You can throw tomatoes at me when we're all in Markham.
But it's specifically the "modulo HW capabilities" that makes me want to use a single value to specify BEST (ADVANCED, RELIABLEST, SAFEST, AAGGRESSIVE, PURPLE, COMPUTE, PROFESSIONAL, etc.) 
Please, suggestions for better than BEST.

To summarize, I propose:

DEFAULT: User need do nothing, no parameter.  As AlexBin suggested, this can be a conservative choice of options. Options defined per asic.
ADVANCED: More features than DEFAULT, but nothing known to break.  Things we're sure not everyone would want. Selected by a unique value e.g. (1 << 3).  Options defined per asic.
ALL: All compatible features, mod mutually exclusive or otherwise incompatible to the HW.  Could be specified as 0xffffffff.
BITMASK: The ultimate catchall.  I'd even say no masking out of any bits, caveat usor.  Don't forget, we're users of this interface and who knows what will be useful for dev or testing.
NONE: ras_param=0

DEFAULT, ADVANCED, ALL and NONE could go into a 2 bit field since they're mutually exclusive.

Examples:
CZ and eCZ:
DEFAULT: everything except PROP_FED (halt ip/reboot)
ADVANCED: DEFAULT + PROP_FED.
ALL: Same as ADVANCED.
BITMASK: PROP_FED, no counters (who knows why, but we can do it)

Vega10:
DEFAULT: No ECC
ADVANCED: No ECC.
ALL: ECC
BITMASK: ECC, don't count on your results.
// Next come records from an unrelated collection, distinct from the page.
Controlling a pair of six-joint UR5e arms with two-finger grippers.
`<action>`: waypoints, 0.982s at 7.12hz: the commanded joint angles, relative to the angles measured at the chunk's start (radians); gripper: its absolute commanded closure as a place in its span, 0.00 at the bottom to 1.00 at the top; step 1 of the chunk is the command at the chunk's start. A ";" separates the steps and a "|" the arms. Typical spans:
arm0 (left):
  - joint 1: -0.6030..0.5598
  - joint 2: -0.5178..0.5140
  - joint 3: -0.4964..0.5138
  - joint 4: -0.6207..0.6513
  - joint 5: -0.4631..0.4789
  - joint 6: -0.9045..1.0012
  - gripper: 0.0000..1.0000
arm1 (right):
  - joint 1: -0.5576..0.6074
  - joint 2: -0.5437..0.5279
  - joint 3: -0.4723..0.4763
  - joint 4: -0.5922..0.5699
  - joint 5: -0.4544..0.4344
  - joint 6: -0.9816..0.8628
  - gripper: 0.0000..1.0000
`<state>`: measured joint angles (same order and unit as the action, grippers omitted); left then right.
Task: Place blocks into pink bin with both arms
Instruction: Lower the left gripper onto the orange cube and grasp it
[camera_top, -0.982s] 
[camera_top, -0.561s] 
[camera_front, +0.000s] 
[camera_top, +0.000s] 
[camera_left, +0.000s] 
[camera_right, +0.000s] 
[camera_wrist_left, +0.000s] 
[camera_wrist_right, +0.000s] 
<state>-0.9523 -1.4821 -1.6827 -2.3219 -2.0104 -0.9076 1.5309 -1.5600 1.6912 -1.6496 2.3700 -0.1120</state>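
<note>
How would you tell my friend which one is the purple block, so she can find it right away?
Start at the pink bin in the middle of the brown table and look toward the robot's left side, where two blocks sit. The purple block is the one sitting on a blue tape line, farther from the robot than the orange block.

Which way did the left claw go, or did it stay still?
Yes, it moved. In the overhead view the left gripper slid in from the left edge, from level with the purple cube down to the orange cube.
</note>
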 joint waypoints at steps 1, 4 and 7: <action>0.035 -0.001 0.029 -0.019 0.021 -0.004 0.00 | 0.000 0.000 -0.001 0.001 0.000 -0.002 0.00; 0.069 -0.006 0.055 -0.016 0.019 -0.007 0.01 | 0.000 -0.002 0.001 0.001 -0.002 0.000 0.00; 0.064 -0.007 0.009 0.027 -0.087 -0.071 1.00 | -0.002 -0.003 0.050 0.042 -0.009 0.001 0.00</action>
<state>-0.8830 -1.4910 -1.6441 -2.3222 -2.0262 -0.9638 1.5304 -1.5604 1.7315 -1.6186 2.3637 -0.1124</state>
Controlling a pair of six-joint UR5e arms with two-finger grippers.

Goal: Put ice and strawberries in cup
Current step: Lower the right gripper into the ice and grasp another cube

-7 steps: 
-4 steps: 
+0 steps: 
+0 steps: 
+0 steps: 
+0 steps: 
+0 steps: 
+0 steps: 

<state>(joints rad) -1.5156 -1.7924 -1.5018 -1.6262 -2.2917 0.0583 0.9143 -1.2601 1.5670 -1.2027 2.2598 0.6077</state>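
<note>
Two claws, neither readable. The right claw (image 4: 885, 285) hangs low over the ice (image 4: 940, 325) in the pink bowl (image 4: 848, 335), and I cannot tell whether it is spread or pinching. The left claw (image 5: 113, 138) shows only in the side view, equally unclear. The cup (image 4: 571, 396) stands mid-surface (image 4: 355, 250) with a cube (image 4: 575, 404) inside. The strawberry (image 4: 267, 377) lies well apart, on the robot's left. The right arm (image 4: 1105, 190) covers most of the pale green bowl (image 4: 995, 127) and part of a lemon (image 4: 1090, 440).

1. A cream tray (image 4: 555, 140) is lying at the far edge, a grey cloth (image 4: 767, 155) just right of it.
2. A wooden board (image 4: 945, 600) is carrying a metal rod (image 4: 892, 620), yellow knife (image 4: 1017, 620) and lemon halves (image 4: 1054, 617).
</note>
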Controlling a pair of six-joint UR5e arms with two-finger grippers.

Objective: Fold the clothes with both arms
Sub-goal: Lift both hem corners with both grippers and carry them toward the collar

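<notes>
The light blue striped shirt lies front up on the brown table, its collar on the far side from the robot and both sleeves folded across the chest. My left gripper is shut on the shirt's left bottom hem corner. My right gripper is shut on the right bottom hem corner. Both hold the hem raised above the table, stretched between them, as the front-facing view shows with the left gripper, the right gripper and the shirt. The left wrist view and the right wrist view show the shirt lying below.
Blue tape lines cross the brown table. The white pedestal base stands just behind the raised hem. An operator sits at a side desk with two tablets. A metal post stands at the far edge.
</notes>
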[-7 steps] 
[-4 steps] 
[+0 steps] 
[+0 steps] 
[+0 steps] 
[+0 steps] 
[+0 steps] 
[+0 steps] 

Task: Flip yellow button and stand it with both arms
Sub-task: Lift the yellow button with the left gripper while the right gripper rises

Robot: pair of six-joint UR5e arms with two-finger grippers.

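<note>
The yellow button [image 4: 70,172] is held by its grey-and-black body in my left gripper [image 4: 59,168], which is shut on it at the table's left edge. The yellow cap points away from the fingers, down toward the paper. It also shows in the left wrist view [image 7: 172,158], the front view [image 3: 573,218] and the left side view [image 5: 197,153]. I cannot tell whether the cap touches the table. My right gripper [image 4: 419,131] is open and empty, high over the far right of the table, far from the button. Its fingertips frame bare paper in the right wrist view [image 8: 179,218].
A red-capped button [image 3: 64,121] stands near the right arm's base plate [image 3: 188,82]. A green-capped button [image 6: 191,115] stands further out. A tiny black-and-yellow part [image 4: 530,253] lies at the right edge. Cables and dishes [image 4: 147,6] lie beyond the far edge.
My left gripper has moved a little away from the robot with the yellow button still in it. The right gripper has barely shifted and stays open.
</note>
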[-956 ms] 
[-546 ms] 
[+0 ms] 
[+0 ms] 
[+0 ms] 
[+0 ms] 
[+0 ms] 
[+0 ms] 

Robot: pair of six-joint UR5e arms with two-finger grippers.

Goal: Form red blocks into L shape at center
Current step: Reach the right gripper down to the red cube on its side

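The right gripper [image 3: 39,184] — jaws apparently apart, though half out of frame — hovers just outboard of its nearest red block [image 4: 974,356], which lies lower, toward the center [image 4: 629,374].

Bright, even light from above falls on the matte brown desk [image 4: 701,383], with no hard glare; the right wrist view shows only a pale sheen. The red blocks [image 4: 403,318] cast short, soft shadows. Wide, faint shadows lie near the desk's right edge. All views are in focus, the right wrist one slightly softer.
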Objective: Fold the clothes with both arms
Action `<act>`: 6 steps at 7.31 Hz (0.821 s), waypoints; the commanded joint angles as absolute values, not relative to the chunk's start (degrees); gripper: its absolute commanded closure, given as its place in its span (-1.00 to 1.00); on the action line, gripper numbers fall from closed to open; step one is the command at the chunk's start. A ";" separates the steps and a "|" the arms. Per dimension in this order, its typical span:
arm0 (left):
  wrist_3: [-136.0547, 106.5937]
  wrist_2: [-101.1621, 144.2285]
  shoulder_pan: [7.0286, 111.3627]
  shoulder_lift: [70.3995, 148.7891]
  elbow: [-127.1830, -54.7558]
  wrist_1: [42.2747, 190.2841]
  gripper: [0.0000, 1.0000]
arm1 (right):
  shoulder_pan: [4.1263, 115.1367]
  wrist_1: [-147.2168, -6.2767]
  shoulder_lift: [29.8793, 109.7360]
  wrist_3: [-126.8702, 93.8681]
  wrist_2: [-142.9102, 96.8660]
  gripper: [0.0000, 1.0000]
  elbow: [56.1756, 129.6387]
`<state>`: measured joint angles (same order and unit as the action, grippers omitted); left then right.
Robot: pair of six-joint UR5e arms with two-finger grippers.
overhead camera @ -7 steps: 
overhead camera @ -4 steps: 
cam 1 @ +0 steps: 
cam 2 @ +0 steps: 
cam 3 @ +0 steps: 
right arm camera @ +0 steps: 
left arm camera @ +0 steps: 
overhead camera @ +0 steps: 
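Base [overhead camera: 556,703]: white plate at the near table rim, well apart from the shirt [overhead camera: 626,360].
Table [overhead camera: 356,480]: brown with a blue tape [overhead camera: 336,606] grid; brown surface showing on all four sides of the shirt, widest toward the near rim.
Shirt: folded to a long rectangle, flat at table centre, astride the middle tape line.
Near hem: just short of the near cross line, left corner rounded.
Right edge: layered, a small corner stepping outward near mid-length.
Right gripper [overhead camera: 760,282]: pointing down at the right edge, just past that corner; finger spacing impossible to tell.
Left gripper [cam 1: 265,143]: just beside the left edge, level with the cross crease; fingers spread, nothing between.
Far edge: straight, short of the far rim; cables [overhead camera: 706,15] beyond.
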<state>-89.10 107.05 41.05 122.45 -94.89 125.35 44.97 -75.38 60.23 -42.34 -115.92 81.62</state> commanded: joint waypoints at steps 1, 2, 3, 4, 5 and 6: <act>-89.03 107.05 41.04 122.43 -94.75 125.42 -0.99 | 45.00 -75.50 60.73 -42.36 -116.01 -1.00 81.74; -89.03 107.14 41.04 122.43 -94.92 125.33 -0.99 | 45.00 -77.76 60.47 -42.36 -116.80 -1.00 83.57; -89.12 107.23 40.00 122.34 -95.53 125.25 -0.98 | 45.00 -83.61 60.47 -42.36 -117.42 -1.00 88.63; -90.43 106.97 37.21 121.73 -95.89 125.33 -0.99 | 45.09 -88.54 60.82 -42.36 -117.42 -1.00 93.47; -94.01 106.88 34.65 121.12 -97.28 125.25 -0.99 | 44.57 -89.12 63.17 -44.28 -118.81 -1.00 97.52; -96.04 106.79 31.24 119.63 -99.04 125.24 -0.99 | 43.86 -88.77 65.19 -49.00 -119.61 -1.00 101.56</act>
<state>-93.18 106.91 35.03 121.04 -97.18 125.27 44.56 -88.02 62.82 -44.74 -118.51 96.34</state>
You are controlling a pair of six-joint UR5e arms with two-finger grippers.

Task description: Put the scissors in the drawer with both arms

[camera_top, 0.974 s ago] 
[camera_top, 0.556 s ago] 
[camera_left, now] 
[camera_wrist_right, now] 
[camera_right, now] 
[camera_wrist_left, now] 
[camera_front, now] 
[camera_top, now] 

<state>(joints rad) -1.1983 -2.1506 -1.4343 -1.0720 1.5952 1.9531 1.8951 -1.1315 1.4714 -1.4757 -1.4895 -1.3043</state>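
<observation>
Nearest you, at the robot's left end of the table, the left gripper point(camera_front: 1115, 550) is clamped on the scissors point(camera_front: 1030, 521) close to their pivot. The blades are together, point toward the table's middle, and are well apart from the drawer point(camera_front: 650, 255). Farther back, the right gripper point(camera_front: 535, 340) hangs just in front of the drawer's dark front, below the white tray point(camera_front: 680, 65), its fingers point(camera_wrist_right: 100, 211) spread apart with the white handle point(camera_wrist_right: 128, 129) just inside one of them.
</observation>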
To me, the benefit of ADVANCED and ALL is that I, as a user, would want them to change with new drivers.  I want that logical behavior and don't want to check ChangeLogs to see what new bits I need.
I think, for example, an HPC customer would want to use ADVANCED because that is what we think is the most reliable. 
Basically they're just macros so in the most common cases, users don't need to worry about the bits.

Providing a bitmask argument allows anything to be overridden, and as an advanced user (such as a developer), system evaluator, etc, absolute flexibility is essential.